Johnson inherited a mess his first year with the Eagles. The 1998 team had gone 3-13 in Ray Rhodes’ final season, and the Eagles took their lumps in 1999 as well, in Andy Reid’s first season. The low point was an ugly 44-17 loss to the Colts – with Fangio on the staff – late in the season at the Vet.
But by the end of the season you could see that something special was happening. They allowed just 18.8 points in their last five games, a sign of what was to come over the next decade. From 2000 through 2008, the Eagles had six top-5 defenses and they carried the Eagles to five NFC Championship Games and a Super Bowl.
Last year?
The Eagles were 26th in the NFL in yards allowed last year under Sean Desai and then Matt Patricia, as well as 30th in points allowed, 31st on third down, 31st in pass defense.
It was a disaster.
And here we are 10 games into Fangio’s coaching tenure and they’re No. 1 in yards allowed, 5th in points allowed, 8th on third down, 2nd in pass defense.

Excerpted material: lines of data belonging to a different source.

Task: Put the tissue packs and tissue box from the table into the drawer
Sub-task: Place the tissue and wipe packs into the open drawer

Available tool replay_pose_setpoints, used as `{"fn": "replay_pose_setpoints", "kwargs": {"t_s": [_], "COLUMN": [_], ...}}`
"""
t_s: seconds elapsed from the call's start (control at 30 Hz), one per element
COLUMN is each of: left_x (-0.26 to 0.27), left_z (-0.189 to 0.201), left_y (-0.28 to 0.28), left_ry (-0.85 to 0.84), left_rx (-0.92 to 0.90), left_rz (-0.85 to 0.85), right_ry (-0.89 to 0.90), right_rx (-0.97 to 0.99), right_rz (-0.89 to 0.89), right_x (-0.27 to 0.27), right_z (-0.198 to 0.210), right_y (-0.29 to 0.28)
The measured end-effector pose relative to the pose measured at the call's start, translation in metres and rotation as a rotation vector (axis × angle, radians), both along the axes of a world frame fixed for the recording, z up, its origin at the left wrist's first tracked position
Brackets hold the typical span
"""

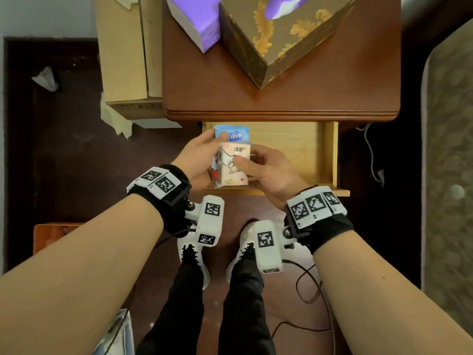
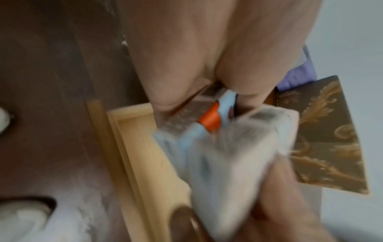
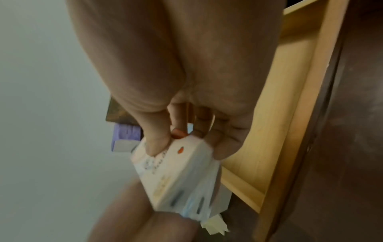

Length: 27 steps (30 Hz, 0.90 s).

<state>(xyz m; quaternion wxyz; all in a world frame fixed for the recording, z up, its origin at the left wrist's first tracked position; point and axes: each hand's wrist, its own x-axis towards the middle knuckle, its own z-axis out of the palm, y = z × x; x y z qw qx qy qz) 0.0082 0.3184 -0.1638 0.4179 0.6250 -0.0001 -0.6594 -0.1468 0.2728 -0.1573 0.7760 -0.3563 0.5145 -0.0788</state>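
— Tissue packs first: where are they?

— Both are in my hands, stacked, above the open drawer (image 1: 294,139) near its left wall. The cream tissue pack (image 1: 234,165) lies on top; the blue tissue pack (image 1: 231,134) sticks out past it toward the table (image 1: 320,98).

— How do your hands hold them?

— My left hand (image 1: 197,160) is curled round the left side of the stack, thumb on the blue pack. My right hand (image 1: 268,170) grips the right side, thumb pressed on the cream pack's face, fingers underneath. The wrist views are blurred, but the right one shows my thumb and fingers pinching the cream pack's end.

— Are the packs touching the drawer floor?

— I cannot tell; my hands cover the lower edge.

— And the tissue box?

— The brown tissue box (image 1: 281,34) with gold leaves stands on the table, well behind the drawer, turned at an angle. The purple tissue pack (image 1: 197,19) lies just to its left, touching it.

— Anything else around the drawer?

— Cardboard boxes (image 1: 128,52) stand left of the table, and my white shoes (image 1: 245,242) are on the floor in front of the drawer.
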Motion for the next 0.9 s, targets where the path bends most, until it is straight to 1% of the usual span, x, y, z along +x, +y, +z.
{"fn": "replay_pose_setpoints", "kwargs": {"t_s": [0.1,0.17,0.23,0.33,0.43,0.5,0.6,0.67,0.73,0.8,0.9], "left_x": [-0.001,-0.001,-0.002,-0.003,-0.006,-0.003,0.017,0.032,0.041,0.045,0.046], "left_z": [-0.003,-0.005,-0.007,-0.006,0.0,0.001,-0.014,-0.022,-0.031,-0.045,-0.067], "left_y": [-0.005,-0.006,-0.006,-0.007,-0.008,-0.007,0.002,0.016,0.034,0.053,0.075], "left_ry": [0.045,0.092,0.157,0.124,0.006,-0.15,-0.411,-0.474,-0.438,-0.35,-0.251], "left_rx": [0.058,0.119,0.163,0.158,0.148,0.145,0.246,0.335,0.407,0.451,0.447], "left_rz": [0.094,0.135,0.161,0.205,0.19,0.161,0.132,0.156,0.149,0.127,0.033], "right_ry": [0.063,0.071,0.052,0.022,0.003,0.004,0.061,0.142,0.259,0.357,0.408], "right_rx": [-0.04,-0.056,-0.033,0.041,0.117,0.15,0.132,0.087,0.043,0.025,0.023], "right_rz": [-0.042,-0.013,-0.009,-0.023,0.004,0.012,-0.07,-0.128,-0.123,-0.096,-0.051], "right_x": [0.004,0.004,0.005,0.006,0.006,0.007,0.007,0.01,0.018,0.034,0.063], "right_z": [-0.003,-0.006,-0.006,-0.006,-0.006,-0.008,-0.015,-0.031,-0.052,-0.078,-0.114], "right_y": [-0.004,-0.005,-0.003,0.0,0.001,0.0,-0.008,-0.018,-0.028,-0.036,-0.043]}}
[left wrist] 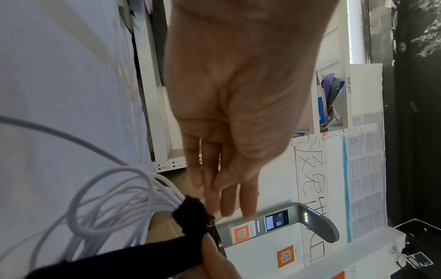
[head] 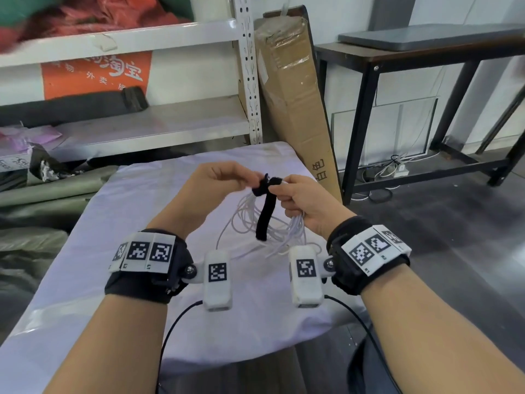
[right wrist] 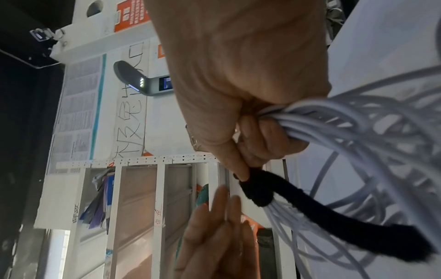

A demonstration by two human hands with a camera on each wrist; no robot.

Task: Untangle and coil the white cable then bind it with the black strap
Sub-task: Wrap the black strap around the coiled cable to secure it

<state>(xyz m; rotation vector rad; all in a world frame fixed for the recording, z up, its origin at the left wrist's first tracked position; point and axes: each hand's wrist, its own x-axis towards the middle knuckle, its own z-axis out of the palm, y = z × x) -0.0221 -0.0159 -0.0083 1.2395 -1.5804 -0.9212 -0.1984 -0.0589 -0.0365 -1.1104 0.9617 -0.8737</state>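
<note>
The white cable [head: 247, 220] hangs in several loose loops above the cloth-covered table [head: 127, 265]. My right hand [head: 279, 191] grips the bundled loops at their top and pinches the black strap [head: 264, 217] between thumb and forefinger. The strap wraps once around the bundle, and its long tail hangs down. In the right wrist view the right hand [right wrist: 250, 156] closes round the cable [right wrist: 358, 128], with the strap [right wrist: 310, 207] trailing right. My left hand [head: 250, 182] is level with the strap's top. The left hand's fingers [left wrist: 226, 198] are straight beside the strap [left wrist: 190, 213], holding nothing.
A white metal shelf rack [head: 250, 81] stands behind the table. A tall cardboard box [head: 292, 95] leans at the table's far right corner. A black-framed side table [head: 397, 58] is at the right, and grey-green rolls [head: 42, 194] lie at the left.
</note>
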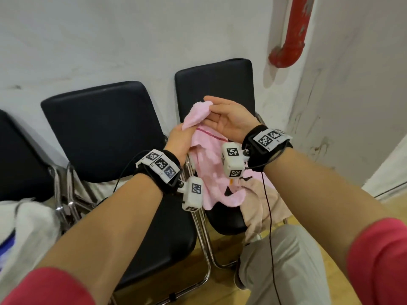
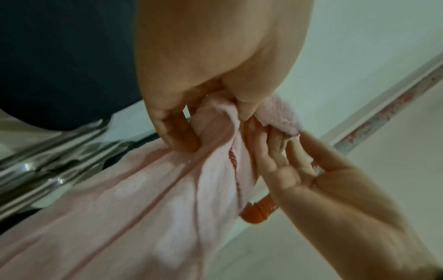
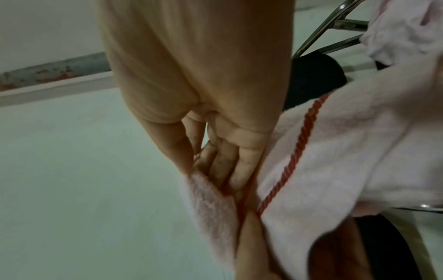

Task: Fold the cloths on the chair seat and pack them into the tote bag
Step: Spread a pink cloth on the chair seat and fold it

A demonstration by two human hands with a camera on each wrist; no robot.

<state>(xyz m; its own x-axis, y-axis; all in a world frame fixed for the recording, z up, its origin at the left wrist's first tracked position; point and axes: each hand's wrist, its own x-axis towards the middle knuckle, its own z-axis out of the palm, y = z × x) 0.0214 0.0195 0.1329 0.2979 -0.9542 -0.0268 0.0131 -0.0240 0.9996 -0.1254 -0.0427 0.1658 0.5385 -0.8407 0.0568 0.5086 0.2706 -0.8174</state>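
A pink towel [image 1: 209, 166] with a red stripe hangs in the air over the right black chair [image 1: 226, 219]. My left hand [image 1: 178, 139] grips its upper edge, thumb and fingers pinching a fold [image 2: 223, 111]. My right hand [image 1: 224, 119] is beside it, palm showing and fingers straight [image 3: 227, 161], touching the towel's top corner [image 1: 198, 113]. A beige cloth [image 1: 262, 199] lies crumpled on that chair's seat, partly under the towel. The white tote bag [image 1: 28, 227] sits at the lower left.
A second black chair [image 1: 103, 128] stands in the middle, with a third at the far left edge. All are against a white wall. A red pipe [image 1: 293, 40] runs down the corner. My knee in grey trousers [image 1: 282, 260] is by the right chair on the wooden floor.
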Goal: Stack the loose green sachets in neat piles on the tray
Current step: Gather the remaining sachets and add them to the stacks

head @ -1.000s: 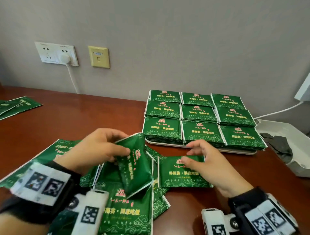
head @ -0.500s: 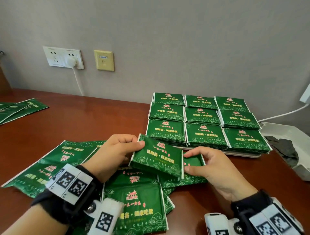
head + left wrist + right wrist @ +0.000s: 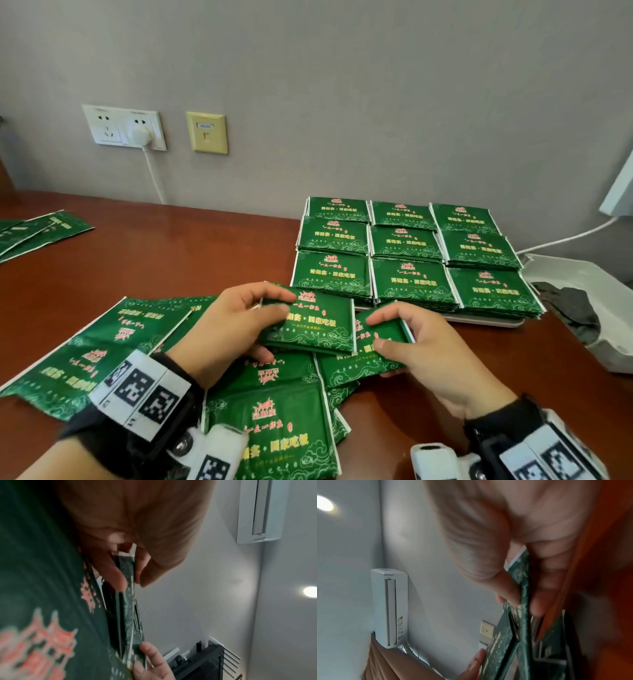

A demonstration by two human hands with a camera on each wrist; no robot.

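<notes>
My left hand (image 3: 270, 308) pinches a green sachet (image 3: 318, 325) by its left end, held just above the loose heap of sachets (image 3: 274, 411) at the table's front. The left wrist view shows thumb and fingers (image 3: 118, 577) clamped on that sachet (image 3: 128, 608). My right hand (image 3: 380, 334) grips a second sachet (image 3: 383, 330) beside it, thumb on top; the right wrist view shows this sachet (image 3: 524, 588) pinched edge-on. Behind them the white tray (image 3: 489, 320) carries several neat green piles (image 3: 407, 277) in rows.
More flat green sachets (image 3: 85, 349) spread over the brown table at left, and a few (image 3: 37, 229) lie at the far left. A white bin (image 3: 589, 301) with dark cloth stands right of the tray. Wall sockets (image 3: 125, 128) and a cable are behind.
My left hand has turned its sachet from upright to flat and carried it right, over the one in my right hand. The right hand has curled onto its sachet and lifted it slightly.
</notes>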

It’s been an astonishing turnaround, and the parallels between Johnson in the early 2000s and Fangio this year are impossible to ignore down to both teams having a young linebacker named Jeremiah Trotter.
Fangio is a lot older than Johnson was when he got here, and he won’t stay for a decade like Jim did. But the almost instantaneous impact he’s made on the organization is similar.
Nearly every year Johnson was here, the Eagles were Super Bowl contenders. And in Fangio’s first season, they’re 8-2 with a six-game winning streak, first place in the NFC East and a defense that’s allowed six touchdowns in its last six games.
A lot of franchises don’t get a guy like this ever. The Eagles got two. Jim and Vic aren’t the same guy, although sometimes it sure seems like they are.